Locus model name was assigned by mapping forward the version 1.1 locus model, if possible, using our locus name map pipeline; otherwise, a new name was given using the Joint Genome Institute locus naming convention that was used in version 1.1 locus model naming. Our locus name map pipeline is as follows: a locus is said to be mapped and name mapped forward if 1) the previous version and current version loci overlap uniquely and appear on the same strand; and 2) at least one pair of translated transcripts from the old and new loci are mutual best hits (MBHs) with at least 70% normalized identity in a BLASTP alignment (normalized identity defined as the number of identical residues divided by the longer sequence). For a given pair of previous version and current version transcripts at mapped loci, transcript model names are mapped forward if either 1) an MBH relationship exists between the two proteins with at least 90% normalized identity; or 2) the proteins have at least 90% normalized identity and are not MBHs, but the corresponding transcripts sequences are (also with 90% normalized identity). This latter rule is specifically to handle cases where the previous version and current version models differ mainly by the addition of, or extension of, the UTR to a previous version model. These rules allowed the model names of approximately 92% of version 1.1 gene models to be mapped forward to version 2.1.

Sequencing and assembly of the diversity panel

After excluding seven lines because of low sequence coverage, 598 diversity samples (metadata, including Sequence Read Archive numbers, in Supplementary Table 1) were used for diversity analysis. The samples were sequenced using Illumina PE sequencing (2 × 151 bp) at the Department of Energy Joint Genome Institute and the HudsonAlpha Institute for Biotechnology using Hiseq 2500 and NovoSeq6000. Individual de novo assemblies for each line were constructed using Meraculous (v2.2.5)50 with a k-mer size of 51, selected to maximize the contig N50 in the resultant assemblies and to ensure that alternative haplotypes would have the best chance of being split apart. To construct chromosomes for each library, exons from the S. viridis gene set reference (v2.1; number of genes = 38,334; number of exons = 289,357) were aligned to each Meraculous assembly (blastn, word_size = 32), and exon alignments with identity ≥90% and coverage ≥85% were retained. Scaffolds were joined into gene-based scaffolds based on exon alignments; synteny and exon alignments were then used to order and orient the sequences into chromosomes (Supplementary Fig. 11).

SNP calling

Reads from the diversity samples were mapped to S. viridis version 2.1 using bwa-mem45. The bam was filtered for duplicates using Picard (http://broadinstitute.github.io/picard) and realigned around indels using GATK46. Multi-sample SNP calling was done using SAMtools mpileup and Varscan V2.4.0 (ref. 51) with a minimum coverage of 8 and a minimum alternate allele frequency of 4. An allele is confirmed to be homozygous or heterozygous using a binomial test for significance at a P value of 0.05. Repeat content of the genome was masked using 24-bp k-mers. k-mers that occur at a high frequency, up to 5%, were masked. SNPs around 25 bp of the mask were removed for further analysis. An SNP was included for further analysis if it had a coverage in 90% of the samples and a MAF > 0.01. Imputation and phasing were done in Beagle V4.0. SNP annotation was performed using snpEff52.

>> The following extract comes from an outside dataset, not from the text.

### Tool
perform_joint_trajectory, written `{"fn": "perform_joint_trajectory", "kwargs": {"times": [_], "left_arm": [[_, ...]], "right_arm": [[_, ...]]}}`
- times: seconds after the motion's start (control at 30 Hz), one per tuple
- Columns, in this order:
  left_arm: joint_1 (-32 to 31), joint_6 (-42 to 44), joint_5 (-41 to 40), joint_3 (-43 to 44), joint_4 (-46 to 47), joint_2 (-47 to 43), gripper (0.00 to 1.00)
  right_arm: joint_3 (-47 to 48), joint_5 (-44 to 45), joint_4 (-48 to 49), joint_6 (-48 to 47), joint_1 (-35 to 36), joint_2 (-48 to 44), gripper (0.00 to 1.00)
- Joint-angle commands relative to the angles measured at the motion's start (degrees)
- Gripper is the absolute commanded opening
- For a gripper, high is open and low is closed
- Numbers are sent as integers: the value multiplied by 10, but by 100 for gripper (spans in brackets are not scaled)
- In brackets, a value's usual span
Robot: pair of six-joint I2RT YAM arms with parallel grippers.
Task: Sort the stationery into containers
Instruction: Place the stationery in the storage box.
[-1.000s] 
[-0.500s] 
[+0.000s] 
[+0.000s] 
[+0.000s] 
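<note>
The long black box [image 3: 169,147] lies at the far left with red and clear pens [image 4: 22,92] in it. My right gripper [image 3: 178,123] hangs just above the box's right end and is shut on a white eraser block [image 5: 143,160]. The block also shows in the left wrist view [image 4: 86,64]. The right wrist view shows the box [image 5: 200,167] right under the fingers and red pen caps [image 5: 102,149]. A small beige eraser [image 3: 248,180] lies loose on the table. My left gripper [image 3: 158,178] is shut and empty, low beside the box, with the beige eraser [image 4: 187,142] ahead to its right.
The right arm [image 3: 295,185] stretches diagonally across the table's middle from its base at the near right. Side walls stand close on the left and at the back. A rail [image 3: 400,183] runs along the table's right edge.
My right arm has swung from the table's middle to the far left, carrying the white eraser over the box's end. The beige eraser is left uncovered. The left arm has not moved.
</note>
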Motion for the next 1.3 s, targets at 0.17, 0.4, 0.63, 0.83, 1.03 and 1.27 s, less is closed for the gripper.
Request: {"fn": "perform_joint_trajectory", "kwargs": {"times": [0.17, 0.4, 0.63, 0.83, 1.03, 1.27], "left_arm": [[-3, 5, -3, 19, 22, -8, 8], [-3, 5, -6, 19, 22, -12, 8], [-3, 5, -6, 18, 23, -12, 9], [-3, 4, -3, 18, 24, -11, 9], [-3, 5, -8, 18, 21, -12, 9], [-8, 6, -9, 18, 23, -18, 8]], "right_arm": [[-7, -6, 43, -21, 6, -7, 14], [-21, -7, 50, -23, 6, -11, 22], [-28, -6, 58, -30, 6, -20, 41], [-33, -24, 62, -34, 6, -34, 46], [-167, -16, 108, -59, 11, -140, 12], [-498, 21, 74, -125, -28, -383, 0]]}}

Pan-genome and PAV analysis

To assess PAV of genes across the diversity panel, admixed individuals were removed from the analysis, leaving 382 individuals (Q ≥ 0.7). We expected that some genes present in wild accessions of S. viridis (that is, the pan-genome) would be either missing or not annotated in the version 2.1 reference gene set. To capture these, we included not only proteins from S. viridis (v2.1 gene set) but also non-orthologous proteins from S. italica (v2.2), Z. mays (v.PH207) and S. bicolor (v3.1) (based on InParanoid comparisons53) and aligned these to chromosome integrated assemblies from each of the four subpopulations using BLAT (-noHead -extendThroughN -q=prot -t=dnax).

Genes from S. viridis and S. italica were considered present if they aligned with more than 85% coverage and identity or at least 90% coverage and identity if the exons were broken up and located on no more than three contigs. S. bicolor and Z. mays genes were considered present if they aligned with more than 70% identity and 75% coverage (to allow for greater divergence among sequences) or at least 80% identify and coverage if the exons were broken up and located on no more than three contigs. Libraries with fewer than 39,000 genes considered present were excluded as genes were likely lost owing to low coverage/poor assembly, with 302 individuals remaining for analysis. Then, 67,079 genes were aligned to each assembly. After removing genes that aligned poorly or not at all to any assembly, a total of 51,323 genes were retained. The resultant PAV matrix (Supplementary Table 15) was used to determine and cluster genes into their pan-genome designation (core, shell and cloud) using DAPC23. Using successive k-means clustering, three distinct clusters (based on the Bayesian information criterion (BIC)) were discovered based on their PAV observance across non-admixed individuals, designated core, shell and cloud. Genomic coordinates for non-orthologous proteins in the pan-genome were determined using the GENESPACE pipeline48.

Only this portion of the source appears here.